Ceci étant, plusieurs réflexions conduisent aussi à nuancer le propos sur les effets de la loi, au regard du droit de la concurrence en particulier. Certes, le champ d’intervention des SPL peut être très large, ce qui permet à Didier Linotte d’écrire, à partir de l’article 1 er de la loi qui indique que « ces sociétés sont compétentes pour […] ou toutes autres activités d’intérêt général » , que, « si l’on pousse à l’extrême, la dévolution de compétences à la SPL n’a d’autre borne que celle de la compétence et du territoire de ses actionnaires. Peut-on, en suivant la lettre de la loi, imaginer une dévolution à la SPL de la substance même de la compétence territoriale locale ? ». Didier Linotte utilise alors la formule de « ’clone’ privatisé de la structure publique » 67 . La crainte de concessionnaires de services publics de voir les collectivités réinternaliser certaines missions, via le recours aux SPL, est également évoquée. Catherine Bergeal, directrice des affaires juridiques du Ministère de l’Economie et des Finances, y répond en partie, en insistant sur le fait que ces sociétés ne pourront pas comporter de capitaux privés, essentiels dans bien des cas, et que, par ailleurs, la Commission européenne sera très attentive au comportement des collectivités territoriales, si elles devaient utiliser la loi comme un moyen de contournement trop systématique aux modes de mise en concurrence 68 .
S’agissant non plus de mise en concurrence mais de respect du droit de la concurrence, Catherine Bergeal met en garde également que la SPL « ne doit pas se transformer en entreprise exerçant des activités concurrentielles de marché ». Elle ne peut pas proposer des prestations à des tiers, mais seulement répondre aux besoins des collectivités. Dans le même sens, les SPL ne seront pas dispensées, comme les SEML, du respect du principe de liberté du commerce et de l’industrie et de la justification d’un intérêt public, résultant notamment de la carence de l’initiative privée, pour la prise en charge d’une activité économique 69 . Sophie Nicinski met en évidence l’importance que prendra la rédaction des statuts des SPL à cet égard 70 . Nous rappellerons enfin que, dans tous les cas, même sans mise en concurrence et même lorsque l’intervention sur le marché est justifiée par un intérêt public, le juge vérifie toujours que la société ne tire pas profit de son statut ou de sa mission de service public ou ne se trouve pas placée en situation d’abuser d’une position dominante sur un marché pertinent, notamment 71 . Il est encore tôt pour dire avec précision si la Loi du 28 mai 2010 provoquera une rupture de l’équilibre qui s’est établi progressivement entre le service public local et la concurrence, prise sous ses différentes facettes. Elle fournit aux collectivités territoriales une réponse juridique adaptée au dépassement que connaissait le droit des SEML, en raison des progressions des principes de mise en concurrence précisément. Les dérives, si elles devaient se produire, seraient sans doute sanctionnées, par le juge administratif en premier lieu, par des précisions de nature administrative, voire législative ensuite, au niveau européen et/ou national. En l’état, ce nouveau régime apparaît comme un complément utile au droit des interventions publiques locales, qui ne paraît pas devoir bouleverser les pratiques locales en matière d’organisation des services publics, mais seulement les adapter.

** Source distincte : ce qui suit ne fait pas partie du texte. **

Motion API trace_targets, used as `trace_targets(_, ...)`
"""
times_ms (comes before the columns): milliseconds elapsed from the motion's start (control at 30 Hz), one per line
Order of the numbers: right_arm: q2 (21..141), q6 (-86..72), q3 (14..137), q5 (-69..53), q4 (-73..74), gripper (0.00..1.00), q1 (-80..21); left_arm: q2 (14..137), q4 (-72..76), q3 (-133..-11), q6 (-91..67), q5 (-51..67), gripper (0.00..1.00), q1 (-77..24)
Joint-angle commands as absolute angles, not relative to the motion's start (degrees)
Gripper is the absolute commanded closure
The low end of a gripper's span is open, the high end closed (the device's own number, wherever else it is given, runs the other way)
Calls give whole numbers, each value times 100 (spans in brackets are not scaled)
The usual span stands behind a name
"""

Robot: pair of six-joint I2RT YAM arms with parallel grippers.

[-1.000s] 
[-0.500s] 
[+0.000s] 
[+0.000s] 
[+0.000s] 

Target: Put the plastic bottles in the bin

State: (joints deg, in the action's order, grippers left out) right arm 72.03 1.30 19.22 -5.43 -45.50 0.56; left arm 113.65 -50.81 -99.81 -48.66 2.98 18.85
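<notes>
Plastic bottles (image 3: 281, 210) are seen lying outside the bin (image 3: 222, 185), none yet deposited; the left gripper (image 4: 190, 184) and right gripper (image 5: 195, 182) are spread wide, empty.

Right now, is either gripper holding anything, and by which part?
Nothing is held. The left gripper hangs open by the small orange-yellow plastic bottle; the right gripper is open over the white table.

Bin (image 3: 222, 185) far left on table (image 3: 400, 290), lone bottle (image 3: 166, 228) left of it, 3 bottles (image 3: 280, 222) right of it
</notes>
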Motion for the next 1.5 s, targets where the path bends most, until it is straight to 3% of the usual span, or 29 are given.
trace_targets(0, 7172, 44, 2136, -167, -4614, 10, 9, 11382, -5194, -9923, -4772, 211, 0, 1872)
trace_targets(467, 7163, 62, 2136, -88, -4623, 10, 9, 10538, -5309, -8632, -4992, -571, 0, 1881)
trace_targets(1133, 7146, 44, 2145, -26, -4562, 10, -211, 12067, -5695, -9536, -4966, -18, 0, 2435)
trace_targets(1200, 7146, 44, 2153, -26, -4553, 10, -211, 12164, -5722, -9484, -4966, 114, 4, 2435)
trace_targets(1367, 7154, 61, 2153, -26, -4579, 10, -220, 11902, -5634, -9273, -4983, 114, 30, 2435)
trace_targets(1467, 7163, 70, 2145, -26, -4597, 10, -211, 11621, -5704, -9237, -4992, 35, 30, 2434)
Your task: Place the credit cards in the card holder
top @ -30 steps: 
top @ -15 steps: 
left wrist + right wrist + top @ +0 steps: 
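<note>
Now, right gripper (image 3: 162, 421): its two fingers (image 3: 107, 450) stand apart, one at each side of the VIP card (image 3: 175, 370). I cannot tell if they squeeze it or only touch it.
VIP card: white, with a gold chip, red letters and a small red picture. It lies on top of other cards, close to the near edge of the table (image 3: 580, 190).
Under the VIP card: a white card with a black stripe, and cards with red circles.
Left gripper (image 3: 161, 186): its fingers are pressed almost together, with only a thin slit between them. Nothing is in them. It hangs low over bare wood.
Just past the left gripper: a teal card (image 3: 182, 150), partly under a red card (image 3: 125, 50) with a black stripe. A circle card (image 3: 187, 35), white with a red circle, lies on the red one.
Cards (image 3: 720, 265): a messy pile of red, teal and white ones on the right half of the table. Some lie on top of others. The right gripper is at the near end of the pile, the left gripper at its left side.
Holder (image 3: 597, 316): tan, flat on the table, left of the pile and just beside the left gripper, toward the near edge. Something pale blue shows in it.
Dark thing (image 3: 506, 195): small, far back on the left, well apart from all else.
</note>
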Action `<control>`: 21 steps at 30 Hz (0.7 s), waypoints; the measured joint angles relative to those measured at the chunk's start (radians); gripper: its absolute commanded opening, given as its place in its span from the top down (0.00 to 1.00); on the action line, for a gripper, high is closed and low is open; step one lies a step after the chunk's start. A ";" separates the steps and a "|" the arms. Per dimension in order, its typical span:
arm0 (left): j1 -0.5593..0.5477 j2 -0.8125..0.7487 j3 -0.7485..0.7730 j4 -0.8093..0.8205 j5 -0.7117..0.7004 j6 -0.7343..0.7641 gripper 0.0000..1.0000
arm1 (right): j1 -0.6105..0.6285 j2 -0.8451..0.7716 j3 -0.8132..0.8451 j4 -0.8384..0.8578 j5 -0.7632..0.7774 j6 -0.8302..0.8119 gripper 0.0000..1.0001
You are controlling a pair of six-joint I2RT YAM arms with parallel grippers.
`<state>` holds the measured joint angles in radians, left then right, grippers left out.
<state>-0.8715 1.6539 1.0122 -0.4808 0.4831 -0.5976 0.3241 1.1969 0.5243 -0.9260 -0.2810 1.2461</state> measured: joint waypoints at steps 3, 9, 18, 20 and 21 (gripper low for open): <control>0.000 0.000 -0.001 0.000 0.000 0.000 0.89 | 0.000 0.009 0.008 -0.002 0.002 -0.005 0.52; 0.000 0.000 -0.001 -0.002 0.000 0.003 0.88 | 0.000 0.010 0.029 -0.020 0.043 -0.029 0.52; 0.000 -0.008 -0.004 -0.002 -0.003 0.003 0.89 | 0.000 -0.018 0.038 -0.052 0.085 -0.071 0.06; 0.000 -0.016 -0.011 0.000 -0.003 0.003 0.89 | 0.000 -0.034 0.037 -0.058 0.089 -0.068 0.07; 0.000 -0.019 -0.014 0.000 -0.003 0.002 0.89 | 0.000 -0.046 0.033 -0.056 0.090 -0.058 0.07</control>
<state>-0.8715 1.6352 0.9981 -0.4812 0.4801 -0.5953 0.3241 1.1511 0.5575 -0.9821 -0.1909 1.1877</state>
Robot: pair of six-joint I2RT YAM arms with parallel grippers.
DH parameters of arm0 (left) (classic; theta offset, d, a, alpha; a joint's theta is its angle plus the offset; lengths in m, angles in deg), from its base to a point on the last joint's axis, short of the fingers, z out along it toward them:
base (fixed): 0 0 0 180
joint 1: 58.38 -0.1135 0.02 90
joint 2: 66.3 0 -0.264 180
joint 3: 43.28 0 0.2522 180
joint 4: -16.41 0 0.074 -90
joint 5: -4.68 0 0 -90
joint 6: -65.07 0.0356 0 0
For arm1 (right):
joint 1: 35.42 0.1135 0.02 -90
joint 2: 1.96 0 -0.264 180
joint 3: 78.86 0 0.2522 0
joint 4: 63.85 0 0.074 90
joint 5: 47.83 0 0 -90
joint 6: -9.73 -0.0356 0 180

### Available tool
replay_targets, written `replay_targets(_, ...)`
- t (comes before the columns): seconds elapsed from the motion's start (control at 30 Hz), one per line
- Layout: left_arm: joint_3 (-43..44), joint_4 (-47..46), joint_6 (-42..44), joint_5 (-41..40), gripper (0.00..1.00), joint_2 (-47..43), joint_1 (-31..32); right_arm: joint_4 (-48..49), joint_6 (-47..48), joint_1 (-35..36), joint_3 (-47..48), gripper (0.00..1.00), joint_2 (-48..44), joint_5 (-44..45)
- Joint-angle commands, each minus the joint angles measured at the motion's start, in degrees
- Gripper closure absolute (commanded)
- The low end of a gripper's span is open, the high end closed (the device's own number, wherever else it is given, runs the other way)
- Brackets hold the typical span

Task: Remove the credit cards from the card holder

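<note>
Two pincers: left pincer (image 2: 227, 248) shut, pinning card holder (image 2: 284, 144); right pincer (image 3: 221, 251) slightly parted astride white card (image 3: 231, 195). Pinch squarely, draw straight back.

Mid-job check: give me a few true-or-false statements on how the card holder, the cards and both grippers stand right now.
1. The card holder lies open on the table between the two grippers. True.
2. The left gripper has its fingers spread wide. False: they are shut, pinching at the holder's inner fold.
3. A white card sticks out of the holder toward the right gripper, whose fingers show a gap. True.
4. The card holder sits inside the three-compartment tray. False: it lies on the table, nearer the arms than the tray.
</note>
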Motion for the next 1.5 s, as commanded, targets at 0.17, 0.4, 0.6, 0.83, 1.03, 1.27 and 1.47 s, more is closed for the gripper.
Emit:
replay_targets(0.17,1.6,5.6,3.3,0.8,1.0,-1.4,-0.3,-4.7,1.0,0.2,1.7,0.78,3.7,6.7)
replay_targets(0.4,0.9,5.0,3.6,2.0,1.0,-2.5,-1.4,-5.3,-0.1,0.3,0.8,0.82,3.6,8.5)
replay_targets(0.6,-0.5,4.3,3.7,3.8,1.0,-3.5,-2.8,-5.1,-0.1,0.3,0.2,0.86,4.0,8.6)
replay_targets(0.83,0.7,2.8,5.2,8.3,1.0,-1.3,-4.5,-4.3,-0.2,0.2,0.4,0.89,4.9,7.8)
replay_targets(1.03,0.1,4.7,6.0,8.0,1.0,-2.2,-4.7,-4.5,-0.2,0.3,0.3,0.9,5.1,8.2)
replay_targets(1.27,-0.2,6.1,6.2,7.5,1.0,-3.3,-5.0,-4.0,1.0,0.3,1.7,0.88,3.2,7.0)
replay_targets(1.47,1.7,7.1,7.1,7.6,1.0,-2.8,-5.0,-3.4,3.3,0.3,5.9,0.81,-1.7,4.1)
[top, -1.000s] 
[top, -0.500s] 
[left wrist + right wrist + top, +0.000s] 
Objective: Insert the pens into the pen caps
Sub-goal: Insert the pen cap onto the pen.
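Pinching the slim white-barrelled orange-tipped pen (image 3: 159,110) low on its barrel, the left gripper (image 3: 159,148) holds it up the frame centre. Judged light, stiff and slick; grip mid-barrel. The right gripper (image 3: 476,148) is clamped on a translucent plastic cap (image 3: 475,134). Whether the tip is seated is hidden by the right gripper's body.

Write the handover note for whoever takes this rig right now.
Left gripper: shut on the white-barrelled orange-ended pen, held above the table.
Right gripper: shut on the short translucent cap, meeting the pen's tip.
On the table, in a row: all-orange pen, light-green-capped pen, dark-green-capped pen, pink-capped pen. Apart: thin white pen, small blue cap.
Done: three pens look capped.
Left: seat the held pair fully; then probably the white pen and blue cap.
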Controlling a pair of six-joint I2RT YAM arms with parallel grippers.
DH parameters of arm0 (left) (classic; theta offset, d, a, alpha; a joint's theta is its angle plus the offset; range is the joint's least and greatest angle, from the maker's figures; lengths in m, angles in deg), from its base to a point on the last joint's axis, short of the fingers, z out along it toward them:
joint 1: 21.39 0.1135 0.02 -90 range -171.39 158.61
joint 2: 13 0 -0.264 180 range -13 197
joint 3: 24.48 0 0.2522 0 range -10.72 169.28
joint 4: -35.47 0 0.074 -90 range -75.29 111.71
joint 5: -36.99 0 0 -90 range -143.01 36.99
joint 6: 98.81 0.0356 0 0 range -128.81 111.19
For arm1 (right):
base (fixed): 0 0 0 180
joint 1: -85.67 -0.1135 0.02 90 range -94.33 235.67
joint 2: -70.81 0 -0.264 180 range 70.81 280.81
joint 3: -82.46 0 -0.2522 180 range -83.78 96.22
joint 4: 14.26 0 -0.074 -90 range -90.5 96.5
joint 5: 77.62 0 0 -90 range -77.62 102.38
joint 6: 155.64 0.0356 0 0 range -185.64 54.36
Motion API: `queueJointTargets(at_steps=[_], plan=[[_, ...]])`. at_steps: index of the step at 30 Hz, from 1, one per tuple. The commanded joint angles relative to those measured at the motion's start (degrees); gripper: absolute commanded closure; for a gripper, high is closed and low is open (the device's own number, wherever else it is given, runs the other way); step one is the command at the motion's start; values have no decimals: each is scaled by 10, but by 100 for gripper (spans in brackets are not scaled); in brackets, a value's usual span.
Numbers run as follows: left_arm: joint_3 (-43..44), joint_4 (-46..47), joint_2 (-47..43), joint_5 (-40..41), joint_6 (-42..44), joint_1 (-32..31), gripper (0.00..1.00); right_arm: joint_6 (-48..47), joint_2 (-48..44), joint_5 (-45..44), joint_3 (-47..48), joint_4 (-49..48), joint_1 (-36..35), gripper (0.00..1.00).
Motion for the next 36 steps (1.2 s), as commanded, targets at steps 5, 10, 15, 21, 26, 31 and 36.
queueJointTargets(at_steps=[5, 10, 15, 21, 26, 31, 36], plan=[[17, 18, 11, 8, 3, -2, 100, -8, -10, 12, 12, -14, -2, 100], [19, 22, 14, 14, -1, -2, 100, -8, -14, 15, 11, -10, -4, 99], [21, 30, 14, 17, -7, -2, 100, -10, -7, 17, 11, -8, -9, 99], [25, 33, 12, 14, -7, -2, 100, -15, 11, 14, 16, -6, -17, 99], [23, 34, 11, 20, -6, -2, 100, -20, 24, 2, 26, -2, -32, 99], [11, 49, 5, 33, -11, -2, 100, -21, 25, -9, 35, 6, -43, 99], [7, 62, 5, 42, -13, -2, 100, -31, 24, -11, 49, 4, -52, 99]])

B/– LA REFORME DES COLLECTIVITES TERRITORIALES ET LE SERVICE PUBLIC LOCAL
Sur le service public local, la réforme des collectivités territoriales engagée en 2009 et qui a fait l’objet d’un débat important au Parlement en 2010, avant l’adoption de la Loi n°2010-1563 du 16 décembre 2010 72 , peut produire plusieurs types d’effets : matériels (par les compétences), institutionnels (par la recomposition des collectivités et des intercommunalités), financiers (par la redéfinition des moyens, la redistribution des ressources et la limitation des financements croisés). Pour ce qui concerne notre approche, nous nous arrêterons sur le point de l’évolution de la clause générale de compétence, dans sa conception classique tout du moins. Nous envisagerons aussi les apports du texte sur les possibilités de mutualisation de services entre collectivités et de coopération entre elles, dans le prolongement des développements précédents sur les prestations intégrées (« in house »).
Le thème de la suppression de la clause générale de compétence pour les Départements et pour les Régions a souvent été mis en avant dans les commentaires, après la présentation du projet de loi par le gouvernement et de son exposé des motifs 73 . Il en résulterait une réduction à venir des services publics départementaux et régionaux, avec deux collectivités enfermées dans leur nouvelle compétence d’attribution, dont elles ne pourraient plus sortir. Il s’agit, pour le Gouvernement, d’engager les collectivités départementales et régionales sur la voie de la spécialisation, en prenant en compte le principe de subsidiarité, pour en finir aussi avec la trop grande confusion qui règnerait dans l’exercice des compétences locales, au détriment de la lisibilité des choix publics par les citoyens et de la maîtrise de la dépense publique locale.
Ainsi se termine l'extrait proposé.